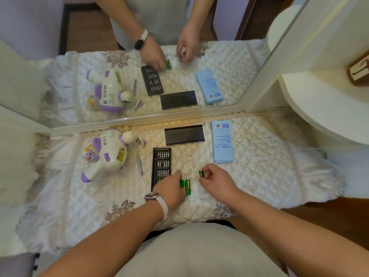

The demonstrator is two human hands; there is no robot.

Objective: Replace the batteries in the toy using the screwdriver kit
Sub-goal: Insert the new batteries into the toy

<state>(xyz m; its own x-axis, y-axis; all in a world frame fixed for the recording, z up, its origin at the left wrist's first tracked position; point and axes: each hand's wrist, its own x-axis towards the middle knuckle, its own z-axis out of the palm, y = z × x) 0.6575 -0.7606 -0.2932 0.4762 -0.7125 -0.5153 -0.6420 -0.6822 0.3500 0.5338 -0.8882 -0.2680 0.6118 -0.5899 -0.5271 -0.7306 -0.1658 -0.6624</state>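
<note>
Pinching, with the right grip [215, 179], a single battery [201, 173] between finger and thumb, just beside the bunch it seems meant to part from. Clamping, with the left grip [170, 187], the other green batteries [186, 186] against the quilted cloth [259, 172] on the table, fingers curled over their left side; probably to steady the bunch while one cell comes free. Reads as sorting fresh cells for loading.

Toy [107, 154] lying on its side at the left of the table, well apart from both grips, with its compartment turned upward and seemingly uncovered, ready to take cells. Screwdriver [139, 162] laid between toy and bit tray [161, 162], handy for refitting a cover.

Counted: one toy, one screwdriver, one bit tray, one black lid [184, 134] near the mirror [199, 80], one blue box [222, 141], one battery in the right grip, at least two under the left. Cannot tell the exact number there, partly hidden by fingers.
</note>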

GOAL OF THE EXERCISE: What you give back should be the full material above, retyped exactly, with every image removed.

FINISHED EXERCISE:
The demonstrator is two human hands; there is no robot.

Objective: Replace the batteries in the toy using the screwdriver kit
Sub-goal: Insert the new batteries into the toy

<state>(xyz m; its own x-axis, y-axis; all in a world frame fixed for the recording, z up, its origin at the left wrist's first tracked position; point and axes: each hand's wrist, its own x-axis towards the middle knuckle, its own z-axis out of the palm, y = z × x) 0.6575 -0.7606 -0.2932 0.4762 -0.7125 -0.5153 -0.6420 -0.6822 0.3500 0.5338 -0.8882 -0.2680 0.6118 -0.5899 -0.5271 -0.7306 -0.1658 -0.6624</state>
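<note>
Pinching, with the right grip [215, 179], a single battery [201, 173] between finger and thumb, just beside the bunch it seems meant to part from. Clamping, with the left grip [170, 187], the other green batteries [186, 186] against the quilted cloth [259, 172] on the table, fingers curled over their left side; probably to steady the bunch while one cell comes free. Reads as sorting fresh cells for loading.

Toy [107, 154] lying on its side at the left of the table, well apart from both grips, with its compartment turned upward and seemingly uncovered, ready to take cells. Screwdriver [139, 162] laid between toy and bit tray [161, 162], handy for refitting a cover.

Counted: one toy, one screwdriver, one bit tray, one black lid [184, 134] near the mirror [199, 80], one blue box [222, 141], one battery in the right grip, at least two under the left. Cannot tell the exact number there, partly hidden by fingers.
</note>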

There's nothing left to add to the answer.